Task description: Transcribe exactly the lines that fall between the one holding "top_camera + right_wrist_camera" and the one holding "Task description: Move", inclusive, from the entries below.

Data for analysis:
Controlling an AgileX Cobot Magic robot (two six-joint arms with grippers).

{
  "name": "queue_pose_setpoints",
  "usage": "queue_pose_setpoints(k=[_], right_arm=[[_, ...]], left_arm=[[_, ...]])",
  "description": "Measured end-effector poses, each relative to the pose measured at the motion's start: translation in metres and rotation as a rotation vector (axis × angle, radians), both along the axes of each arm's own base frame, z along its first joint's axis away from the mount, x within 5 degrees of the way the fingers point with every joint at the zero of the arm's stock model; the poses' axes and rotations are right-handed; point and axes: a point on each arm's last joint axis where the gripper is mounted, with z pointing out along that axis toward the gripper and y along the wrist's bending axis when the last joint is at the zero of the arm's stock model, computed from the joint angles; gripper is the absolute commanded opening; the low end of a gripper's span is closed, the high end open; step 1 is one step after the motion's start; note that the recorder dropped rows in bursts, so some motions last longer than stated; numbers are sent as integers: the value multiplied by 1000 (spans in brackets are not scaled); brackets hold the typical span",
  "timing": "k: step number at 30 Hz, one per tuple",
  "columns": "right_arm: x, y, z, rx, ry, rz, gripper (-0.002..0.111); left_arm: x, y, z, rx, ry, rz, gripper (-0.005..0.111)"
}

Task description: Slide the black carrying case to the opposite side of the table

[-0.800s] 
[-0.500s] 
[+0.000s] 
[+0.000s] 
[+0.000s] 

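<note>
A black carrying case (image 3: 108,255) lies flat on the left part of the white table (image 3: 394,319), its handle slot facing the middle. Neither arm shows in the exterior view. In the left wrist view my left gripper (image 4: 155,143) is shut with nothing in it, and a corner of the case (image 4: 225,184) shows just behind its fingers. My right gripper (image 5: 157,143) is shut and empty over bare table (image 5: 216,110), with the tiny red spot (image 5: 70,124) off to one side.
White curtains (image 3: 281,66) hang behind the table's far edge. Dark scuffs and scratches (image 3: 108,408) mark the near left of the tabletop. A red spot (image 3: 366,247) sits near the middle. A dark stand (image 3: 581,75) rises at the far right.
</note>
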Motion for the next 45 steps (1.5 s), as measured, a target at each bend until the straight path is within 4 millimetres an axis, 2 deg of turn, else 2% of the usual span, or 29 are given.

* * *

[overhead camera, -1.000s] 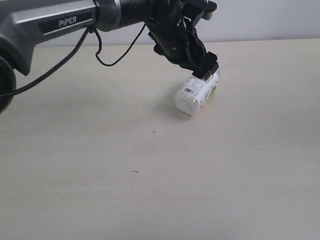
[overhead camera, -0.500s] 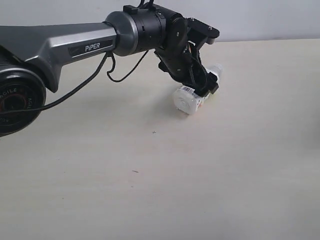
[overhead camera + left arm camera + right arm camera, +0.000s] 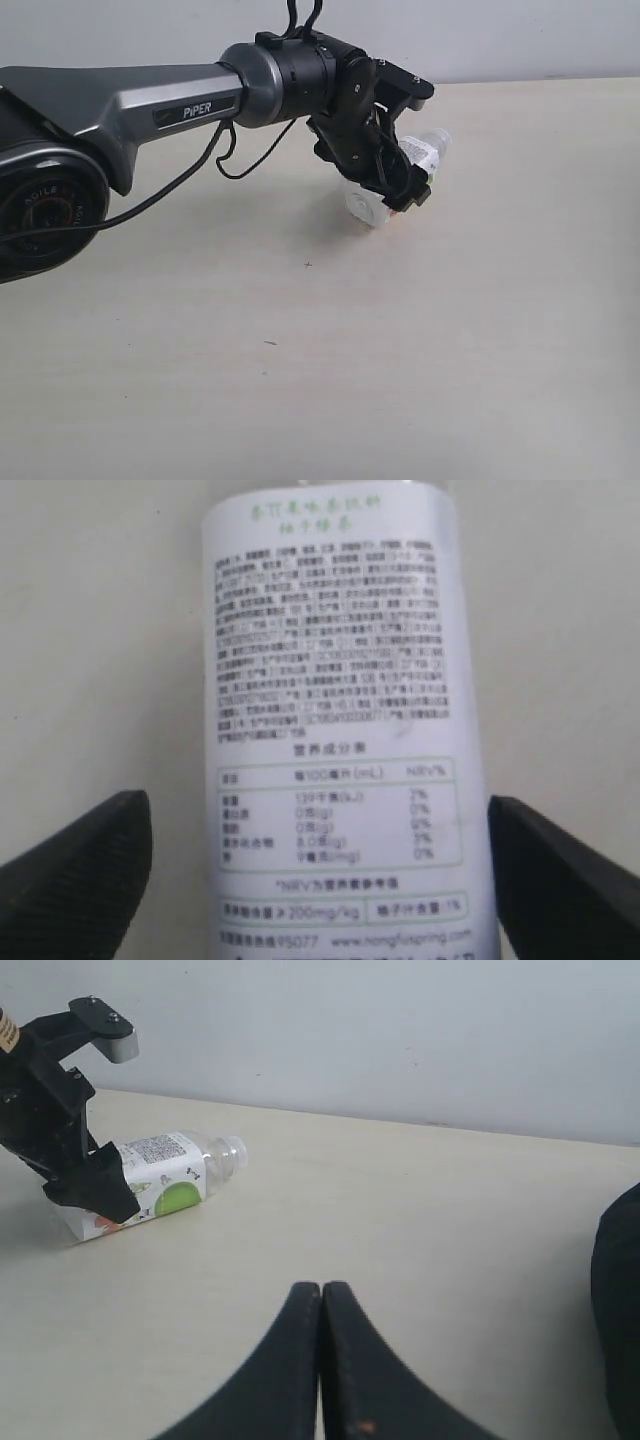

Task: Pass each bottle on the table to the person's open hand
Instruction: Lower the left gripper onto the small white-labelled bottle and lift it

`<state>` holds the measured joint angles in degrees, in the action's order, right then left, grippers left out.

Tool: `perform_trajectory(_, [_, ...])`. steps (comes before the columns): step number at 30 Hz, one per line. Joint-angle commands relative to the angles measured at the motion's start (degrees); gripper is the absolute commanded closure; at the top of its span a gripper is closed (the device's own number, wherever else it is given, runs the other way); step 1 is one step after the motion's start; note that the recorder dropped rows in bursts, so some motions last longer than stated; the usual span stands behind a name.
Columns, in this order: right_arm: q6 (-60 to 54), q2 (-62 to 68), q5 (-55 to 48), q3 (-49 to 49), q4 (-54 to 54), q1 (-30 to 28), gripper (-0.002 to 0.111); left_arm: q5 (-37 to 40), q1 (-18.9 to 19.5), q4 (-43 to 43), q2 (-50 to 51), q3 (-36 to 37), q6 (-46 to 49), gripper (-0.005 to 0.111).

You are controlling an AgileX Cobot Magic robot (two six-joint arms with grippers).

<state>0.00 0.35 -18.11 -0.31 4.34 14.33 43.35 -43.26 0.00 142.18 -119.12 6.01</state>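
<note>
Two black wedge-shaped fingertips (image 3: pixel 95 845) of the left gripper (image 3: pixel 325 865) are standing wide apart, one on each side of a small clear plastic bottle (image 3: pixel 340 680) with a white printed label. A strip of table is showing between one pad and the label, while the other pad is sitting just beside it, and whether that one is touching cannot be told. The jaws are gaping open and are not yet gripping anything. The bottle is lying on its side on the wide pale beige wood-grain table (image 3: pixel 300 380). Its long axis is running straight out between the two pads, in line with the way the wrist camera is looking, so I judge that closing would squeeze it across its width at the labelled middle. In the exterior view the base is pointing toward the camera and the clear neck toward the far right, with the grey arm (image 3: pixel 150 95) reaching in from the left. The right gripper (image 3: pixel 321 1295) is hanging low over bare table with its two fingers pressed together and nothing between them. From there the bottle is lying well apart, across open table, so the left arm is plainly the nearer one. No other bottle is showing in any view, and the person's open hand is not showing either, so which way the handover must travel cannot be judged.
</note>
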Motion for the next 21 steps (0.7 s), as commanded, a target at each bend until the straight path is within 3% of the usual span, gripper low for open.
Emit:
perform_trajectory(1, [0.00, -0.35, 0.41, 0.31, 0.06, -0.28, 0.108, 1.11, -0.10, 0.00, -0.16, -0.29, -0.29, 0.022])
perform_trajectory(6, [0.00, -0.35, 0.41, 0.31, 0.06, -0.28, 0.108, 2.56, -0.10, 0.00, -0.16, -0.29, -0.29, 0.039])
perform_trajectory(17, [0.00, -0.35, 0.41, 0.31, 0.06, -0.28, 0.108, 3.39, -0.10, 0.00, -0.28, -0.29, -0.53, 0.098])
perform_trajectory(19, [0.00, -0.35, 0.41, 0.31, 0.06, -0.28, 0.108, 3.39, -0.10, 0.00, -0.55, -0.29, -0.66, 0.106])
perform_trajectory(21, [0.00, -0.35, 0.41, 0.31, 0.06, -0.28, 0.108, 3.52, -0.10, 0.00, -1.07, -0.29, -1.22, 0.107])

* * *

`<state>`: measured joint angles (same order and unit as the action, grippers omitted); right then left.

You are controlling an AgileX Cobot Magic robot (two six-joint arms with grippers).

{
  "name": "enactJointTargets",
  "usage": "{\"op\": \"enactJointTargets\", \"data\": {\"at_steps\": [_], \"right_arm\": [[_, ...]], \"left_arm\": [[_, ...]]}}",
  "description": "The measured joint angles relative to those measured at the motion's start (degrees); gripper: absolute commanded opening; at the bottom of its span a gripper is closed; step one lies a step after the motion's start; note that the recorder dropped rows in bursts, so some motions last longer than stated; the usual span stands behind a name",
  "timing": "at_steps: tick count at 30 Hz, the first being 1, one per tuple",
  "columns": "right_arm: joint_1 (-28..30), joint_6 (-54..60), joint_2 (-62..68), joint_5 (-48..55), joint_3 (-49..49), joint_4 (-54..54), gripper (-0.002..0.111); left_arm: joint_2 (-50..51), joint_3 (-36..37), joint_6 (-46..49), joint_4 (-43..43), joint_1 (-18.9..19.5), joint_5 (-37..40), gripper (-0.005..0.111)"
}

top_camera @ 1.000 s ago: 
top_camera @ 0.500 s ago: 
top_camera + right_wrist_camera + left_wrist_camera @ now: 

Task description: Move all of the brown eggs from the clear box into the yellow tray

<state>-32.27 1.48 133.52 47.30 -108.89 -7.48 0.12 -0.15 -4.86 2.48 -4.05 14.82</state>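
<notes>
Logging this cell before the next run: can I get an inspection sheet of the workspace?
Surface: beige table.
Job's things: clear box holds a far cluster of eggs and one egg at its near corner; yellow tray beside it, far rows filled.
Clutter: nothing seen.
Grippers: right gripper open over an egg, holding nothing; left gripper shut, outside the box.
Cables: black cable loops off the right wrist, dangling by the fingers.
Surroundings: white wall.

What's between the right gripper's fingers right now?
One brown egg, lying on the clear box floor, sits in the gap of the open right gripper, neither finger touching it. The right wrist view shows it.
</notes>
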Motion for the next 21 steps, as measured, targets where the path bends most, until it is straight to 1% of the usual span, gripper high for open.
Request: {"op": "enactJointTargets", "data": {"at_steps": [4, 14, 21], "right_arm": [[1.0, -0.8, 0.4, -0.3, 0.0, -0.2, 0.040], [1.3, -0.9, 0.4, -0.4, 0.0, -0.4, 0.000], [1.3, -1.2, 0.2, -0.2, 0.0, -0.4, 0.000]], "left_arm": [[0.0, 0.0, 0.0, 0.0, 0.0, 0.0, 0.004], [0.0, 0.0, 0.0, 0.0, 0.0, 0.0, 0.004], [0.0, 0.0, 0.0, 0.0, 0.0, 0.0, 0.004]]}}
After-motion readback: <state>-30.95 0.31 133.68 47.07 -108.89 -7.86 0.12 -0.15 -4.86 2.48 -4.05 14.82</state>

Solution to the exercise:
top_camera + right_wrist_camera + left_wrist_camera @ now: 

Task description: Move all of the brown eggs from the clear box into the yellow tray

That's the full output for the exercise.